Phase I: Deployable Managed VM Controls#

Phase I is deployable with standard Red Hat OpenShift Virtualization and enterprise operations practices.

Controls include:

  • One VM per user, no shared agent process space.

  • Approved VM images only.

  • Workspace lifecycle through a portal or API.

  • SSO-backed access broker with short-lived sessions.

  • Default-deny network egress with an enterprise-defined allowlist.

  • GitOps-managed VM profiles and platform policy.

  • Human review gates before writes to systems of record.

  • Centralized workspace lifecycle and access audit.

In this phase, policy enforcement primarily lives at the workspace perimeter: identity, VM lifecycle, network reach, image governance and human approval.

Phase II: Runtime-Enforced Agent Policy#

Phase II adds an in-VM runtime sandbox such as OpenShell.

Controls include:

  • Signed policy bundles.

  • Runtime verification of active policy.

  • Hot update of dynamic network policy where supported.

  • Credential proxying so raw secrets do not enter the agent process.
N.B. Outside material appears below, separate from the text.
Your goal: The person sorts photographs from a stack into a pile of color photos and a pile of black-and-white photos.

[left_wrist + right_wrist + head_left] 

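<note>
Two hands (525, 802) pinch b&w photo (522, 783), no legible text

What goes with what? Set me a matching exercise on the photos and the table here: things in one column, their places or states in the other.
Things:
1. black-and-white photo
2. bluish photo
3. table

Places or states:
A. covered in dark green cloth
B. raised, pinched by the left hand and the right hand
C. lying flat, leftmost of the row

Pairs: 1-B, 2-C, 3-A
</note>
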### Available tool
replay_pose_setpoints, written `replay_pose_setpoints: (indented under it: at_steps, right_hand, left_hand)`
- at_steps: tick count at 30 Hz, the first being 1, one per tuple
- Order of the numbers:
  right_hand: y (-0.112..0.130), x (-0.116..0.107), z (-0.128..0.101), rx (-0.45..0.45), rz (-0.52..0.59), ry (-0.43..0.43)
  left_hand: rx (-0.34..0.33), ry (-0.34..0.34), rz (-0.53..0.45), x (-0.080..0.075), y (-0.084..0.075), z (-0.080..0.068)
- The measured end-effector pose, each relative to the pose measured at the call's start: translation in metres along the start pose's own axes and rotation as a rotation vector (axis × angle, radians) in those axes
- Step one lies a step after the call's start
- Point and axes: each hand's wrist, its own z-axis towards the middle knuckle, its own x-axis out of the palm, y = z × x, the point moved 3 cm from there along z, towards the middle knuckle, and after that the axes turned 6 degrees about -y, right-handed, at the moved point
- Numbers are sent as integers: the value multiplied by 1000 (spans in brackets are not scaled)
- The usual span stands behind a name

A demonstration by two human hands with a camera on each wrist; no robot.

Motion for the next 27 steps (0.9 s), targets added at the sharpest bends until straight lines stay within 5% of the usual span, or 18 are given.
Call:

  • Routed inference through approved endpoints.

  • Filesystem and process scoping.

  • Per-tool or per-request enforcement.

  • Runtime policy status reported back to the platform.

This phase is additive. It does not replace the Phase I controls; it makes the agent’s runtime behavior enforceable below the prompt layer and closer to the actual tool-call boundary.

Storage Notes#

NFS is suitable as the primary shared storage layer for the on-premise implementation when used carefully:

  • Use NFS for workspace persistence, shared artifacts and versioned policy bundles.

  • Mount policy bundles read-only into VMs.

  • Use immutable release directories rather than in-place mutation.

  • Publish a small current pointer or release manifest, then atomically advance it.

  • Include hash and signature verification before applying policy.

  • Avoid relying only on filesystem change notification for policy reload; use polling plus checksum validation or a platform-driven reload signal.

A typical layout:

_images/secure-agent-workspace-nfs-storage-layout.png

Figure 9 NFS storage layout for policy bundles and workspace persistence#

Operating Invariants#

The on-premise implementation should preserve these invariants:

  • The endpoint attaches; it does not execute autonomous work.

  • The VM is the user’s managed workspace and primary isolation boundary; one VM per user.

  • The Git policy repo is the source of truth for policy intent.

  • GitOps reconciles platform desired state.

  • Runtime policy must be signed, versioned and auditable.

  • The agent must not be able to grant itself broader policy.

  • Secrets should live behind a credential proxy or external secret boundary, not directly inside the agent process.

  • Workspace state is recoverable; authoritative work flows back to enterprise systems (Git, tickets, docs, object storage) via brokered services (workspace state is local and ephemeral relative to enterprise systems).

  • Operators retain a kill switch through the Red Hat OpenShift lifecycle API: revoke SSO, stop VM, remove route, rotate policy, or rebake image.

Why This Matters#

Red Hat OpenShift Virtualization gives enterprises a proven path to host long-running, single-user agent workspaces on infrastructure they already operate. GitOps gives platform and security teams an auditable release model for VM profiles, network reach and policy channels. OpenShell or an equivalent runtime layer then provides the next step: policy enforcement at the agent/tool boundary.

The result is a practical on-premise Secure Agent Workspace pattern: managed VMs for isolation, GitOps for repeatable operations, NFS-backed storage for durable workspace and policy artifacts, and runtime enforcement for autonomous-agent safety.